McAnally's (The Community Pub) > Author Craft
how in the world do you look for someone?
Jaeh:
er, no, not writing romance.
basically, without giving much away, a writer teams up with a disgruntled police rookie to look for a kidnapper before time runs out. writer, btw, knows the kidnapper enough (childhood "friend" and all, and he cooperates with the police along with the victim's daughter) to catch said kidnapper.
how do you look for someone who just disappeared? ideas?
I've had a few, and please tell me what else I missed?
1. ask around - question people who knows the criminal.
2. wait for the criminal to call again (he already called for ransom).

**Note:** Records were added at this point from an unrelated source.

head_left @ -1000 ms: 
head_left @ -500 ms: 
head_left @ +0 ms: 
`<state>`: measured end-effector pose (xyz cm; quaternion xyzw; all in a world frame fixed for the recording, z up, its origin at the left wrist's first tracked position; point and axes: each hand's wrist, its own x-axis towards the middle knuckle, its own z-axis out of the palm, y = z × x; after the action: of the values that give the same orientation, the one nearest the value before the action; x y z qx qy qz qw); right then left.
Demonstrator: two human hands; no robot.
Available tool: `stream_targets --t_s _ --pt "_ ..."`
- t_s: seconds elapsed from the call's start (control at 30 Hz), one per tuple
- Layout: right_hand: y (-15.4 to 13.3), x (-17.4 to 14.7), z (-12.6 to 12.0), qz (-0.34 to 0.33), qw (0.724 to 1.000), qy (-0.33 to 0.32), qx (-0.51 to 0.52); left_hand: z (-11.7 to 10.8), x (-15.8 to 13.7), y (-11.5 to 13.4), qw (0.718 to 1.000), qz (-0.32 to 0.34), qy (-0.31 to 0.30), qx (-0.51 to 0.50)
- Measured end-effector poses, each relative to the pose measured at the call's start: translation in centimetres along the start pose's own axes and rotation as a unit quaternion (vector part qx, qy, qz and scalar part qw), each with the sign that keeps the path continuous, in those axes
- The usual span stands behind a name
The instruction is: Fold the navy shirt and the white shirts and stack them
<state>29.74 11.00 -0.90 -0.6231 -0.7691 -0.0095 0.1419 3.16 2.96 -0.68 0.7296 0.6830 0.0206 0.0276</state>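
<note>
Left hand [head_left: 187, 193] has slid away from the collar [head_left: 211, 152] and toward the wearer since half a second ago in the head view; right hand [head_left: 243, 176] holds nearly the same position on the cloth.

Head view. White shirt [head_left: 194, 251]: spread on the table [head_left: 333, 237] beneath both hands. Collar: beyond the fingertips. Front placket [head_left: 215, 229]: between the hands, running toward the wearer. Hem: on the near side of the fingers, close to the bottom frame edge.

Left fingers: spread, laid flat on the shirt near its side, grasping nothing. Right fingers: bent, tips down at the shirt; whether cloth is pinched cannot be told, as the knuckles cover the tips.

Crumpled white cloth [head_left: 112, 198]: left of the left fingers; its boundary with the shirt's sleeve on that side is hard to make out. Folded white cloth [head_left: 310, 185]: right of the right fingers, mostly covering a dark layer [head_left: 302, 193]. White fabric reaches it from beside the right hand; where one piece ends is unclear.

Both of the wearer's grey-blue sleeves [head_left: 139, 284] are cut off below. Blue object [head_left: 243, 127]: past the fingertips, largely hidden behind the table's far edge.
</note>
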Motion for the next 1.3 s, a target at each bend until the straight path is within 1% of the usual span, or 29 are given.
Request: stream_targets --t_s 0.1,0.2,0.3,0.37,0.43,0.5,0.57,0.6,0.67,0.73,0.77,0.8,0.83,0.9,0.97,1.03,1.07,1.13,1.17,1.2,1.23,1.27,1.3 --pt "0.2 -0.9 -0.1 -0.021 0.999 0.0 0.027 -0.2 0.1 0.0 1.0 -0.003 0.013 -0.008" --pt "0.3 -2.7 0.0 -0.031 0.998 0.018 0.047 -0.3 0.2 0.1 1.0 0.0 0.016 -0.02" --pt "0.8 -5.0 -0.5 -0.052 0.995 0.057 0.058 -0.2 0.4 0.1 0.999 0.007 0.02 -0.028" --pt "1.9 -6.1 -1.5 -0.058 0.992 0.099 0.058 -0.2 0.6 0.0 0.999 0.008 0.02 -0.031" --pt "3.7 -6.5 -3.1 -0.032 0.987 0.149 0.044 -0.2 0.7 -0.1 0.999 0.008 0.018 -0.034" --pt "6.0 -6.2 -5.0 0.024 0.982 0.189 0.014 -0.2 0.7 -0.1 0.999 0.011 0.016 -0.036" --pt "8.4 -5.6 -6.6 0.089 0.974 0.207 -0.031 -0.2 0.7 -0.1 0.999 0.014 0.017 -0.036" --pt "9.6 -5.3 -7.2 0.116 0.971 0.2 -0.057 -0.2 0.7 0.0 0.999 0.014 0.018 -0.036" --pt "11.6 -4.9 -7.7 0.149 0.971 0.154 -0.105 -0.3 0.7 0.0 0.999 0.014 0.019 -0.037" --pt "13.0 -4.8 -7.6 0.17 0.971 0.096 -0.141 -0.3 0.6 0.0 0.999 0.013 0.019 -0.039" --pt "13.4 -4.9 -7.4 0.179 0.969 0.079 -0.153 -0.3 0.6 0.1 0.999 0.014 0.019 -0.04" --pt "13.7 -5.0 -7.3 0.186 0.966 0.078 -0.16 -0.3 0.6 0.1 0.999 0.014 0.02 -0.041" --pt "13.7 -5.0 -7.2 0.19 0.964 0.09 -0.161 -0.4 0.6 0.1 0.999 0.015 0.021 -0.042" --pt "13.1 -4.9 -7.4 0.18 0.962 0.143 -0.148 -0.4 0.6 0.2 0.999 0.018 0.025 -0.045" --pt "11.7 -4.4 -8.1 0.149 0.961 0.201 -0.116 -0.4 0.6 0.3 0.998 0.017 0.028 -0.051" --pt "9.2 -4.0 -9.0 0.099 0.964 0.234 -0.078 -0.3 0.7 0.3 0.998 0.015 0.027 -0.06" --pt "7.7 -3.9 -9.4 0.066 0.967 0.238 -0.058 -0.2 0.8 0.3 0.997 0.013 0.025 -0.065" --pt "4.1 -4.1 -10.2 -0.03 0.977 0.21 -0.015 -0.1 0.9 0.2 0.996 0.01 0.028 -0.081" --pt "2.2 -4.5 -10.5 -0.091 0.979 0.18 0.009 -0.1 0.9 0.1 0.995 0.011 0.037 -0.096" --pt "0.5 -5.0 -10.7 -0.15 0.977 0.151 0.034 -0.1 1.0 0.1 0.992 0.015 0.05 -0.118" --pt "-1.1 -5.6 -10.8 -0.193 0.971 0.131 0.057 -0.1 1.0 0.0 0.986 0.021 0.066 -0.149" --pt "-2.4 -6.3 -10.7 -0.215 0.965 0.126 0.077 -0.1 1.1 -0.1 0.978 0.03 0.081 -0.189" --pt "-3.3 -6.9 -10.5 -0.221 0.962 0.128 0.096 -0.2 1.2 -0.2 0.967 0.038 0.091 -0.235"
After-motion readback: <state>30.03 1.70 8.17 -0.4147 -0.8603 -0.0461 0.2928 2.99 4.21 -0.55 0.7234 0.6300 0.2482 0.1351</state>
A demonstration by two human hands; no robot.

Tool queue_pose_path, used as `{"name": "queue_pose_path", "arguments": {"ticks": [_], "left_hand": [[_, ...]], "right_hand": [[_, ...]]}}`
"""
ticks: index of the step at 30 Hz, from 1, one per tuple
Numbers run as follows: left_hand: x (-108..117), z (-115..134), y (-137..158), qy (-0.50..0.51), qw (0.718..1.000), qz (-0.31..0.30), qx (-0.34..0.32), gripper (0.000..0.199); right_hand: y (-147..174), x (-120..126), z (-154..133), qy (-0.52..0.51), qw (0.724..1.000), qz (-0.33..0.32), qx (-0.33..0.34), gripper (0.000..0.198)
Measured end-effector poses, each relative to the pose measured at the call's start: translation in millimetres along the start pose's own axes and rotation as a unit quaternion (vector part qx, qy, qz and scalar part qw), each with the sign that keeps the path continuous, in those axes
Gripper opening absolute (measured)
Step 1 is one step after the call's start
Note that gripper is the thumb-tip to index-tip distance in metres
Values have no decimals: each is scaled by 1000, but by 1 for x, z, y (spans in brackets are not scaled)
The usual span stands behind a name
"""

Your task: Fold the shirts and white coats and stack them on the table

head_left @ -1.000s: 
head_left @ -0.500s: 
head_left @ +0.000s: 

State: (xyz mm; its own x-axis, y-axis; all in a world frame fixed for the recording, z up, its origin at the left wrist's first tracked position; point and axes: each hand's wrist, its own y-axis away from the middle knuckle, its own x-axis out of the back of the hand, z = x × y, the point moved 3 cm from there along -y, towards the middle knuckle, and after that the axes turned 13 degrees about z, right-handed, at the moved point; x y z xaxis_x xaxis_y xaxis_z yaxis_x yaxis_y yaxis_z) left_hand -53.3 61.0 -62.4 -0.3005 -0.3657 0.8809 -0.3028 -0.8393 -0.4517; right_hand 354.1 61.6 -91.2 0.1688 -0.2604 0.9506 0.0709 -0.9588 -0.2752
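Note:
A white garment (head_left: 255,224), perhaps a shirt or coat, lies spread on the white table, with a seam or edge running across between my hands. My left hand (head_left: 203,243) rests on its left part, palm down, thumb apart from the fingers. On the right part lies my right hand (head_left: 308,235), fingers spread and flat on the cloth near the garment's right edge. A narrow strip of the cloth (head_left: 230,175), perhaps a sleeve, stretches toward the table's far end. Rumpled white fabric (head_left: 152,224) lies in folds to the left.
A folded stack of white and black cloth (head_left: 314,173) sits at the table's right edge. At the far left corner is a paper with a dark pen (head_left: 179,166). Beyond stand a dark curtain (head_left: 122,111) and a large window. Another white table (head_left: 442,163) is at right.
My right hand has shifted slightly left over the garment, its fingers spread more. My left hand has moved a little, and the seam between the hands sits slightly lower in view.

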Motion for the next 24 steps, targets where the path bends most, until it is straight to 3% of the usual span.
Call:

3. figure out the criminal's possible steps before he takes them (i.e., he may take the kidnappee to a place he knows that is secure and "safe" from the outside) (oh, and this is possible because the writer knows the kidnapper)
...any more ideas? thanks. :)
the neurovore of Zur-En-Aargh:
Use the internets. There's a lot more information out there than most people think, particularly if someone is good at putting together patterns from data, which is the sort of thing one can i think expect of someone who can convince your readers as a detective.
Writer knows kidnapper, therefore writer knows angles to approach kidnapper that are specific to kidnapper's personality and not obvious to regular cops ? or that regular cops do not pay attention to ? I'm not overly fond of detective stories that work because regular cops are too dumb to figure obvious things out, though.
LizW65:
Credit card usage, security camera footage, prior police record of perpetrator if applicable. As it's a kidnapping, presumably the cops are involved (and probably the Feds as well, if it's in the US and crosses state/country lines.) Talk to known associates--spouse(s), current/past lover(s), siblings, parents, friends, business partners, and so on. Try to get inside kidnapper's head and guess his/her next move.
Jaeh:
--- Quote from: neurovore on July 29, 2010, 06:12:08 PM ---Use the internets. There's a lot more information out there than most people think, particularly if someone is good at putting together patterns from data, which is the sort of thing one can i think expect of someone who can convince your readers as a detective.
Writer knows kidnapper, therefore writer knows angles to approach kidnapper that are specific to kidnapper's personality and not obvious to regular cops ? or that regular cops do not pay attention to ? I'm not overly fond of detective stories that work because regular cops are too dumb to figure obvious things out, though.
--- End quote ---
Not obvious to regular cops. the writer is not really that good - the only thing going for him and that he watches too much police procedurals based in the US and reads a lot of novels, and that he knows the kidnapper and the victim well. He has no experience in these things - except that he was a juvenile offender once, so the police are originally reluctant to trust him (er, long story how they trust him.) the police are, of course, the intelligent ones in here. I'm tired of the dumb cops thing, too.
hmm, yeah, internet - that is an idea that I weirdly didn't think of. -_-
--- Quote from: LizW65 on July 29, 2010, 08:10:56 PM ---Credit card usage, security camera footage, prior police record of perpetrator if applicable. As it's a kidnapping, presumably the cops are involved (and probably the Feds as well, if it's in the US and crosses state/country lines.) Talk to known associates--spouse(s), current/past lover(s), siblings, parents, friends, business partners, and so on. Try to get inside kidnapper's head and guess his/her next move.
--- End quote ---
thing of it is, the setting is not in the US, and we don't really have that much tech on our hands right now in the setting - but I can slip some in. the police record would be really, really good - and the known associates, yeah, i need a partial list of that. thanks.
Zolt:
For the police angle, nothing much but the usual: question witnesses, check cctv cameras, profile the kidnapper, track credit cards and cellphones. Getting lost in a modern environment is actually pretty hard nowadays.
Using the internets... sure, but a passive search won't lead you to much, unless your kidnapper somehow posted his location on Facebook. Go active: start a tweeter manhunt - ask everyone to retweet the call for help etc. If the writer is a bit of a celebrity it might reach a lot of people.
If the writer knows the kidnapper, then try to talk to him, get him to reveal something. If by phone have the police track it. If by email or internet chat, get a computer security expert on it.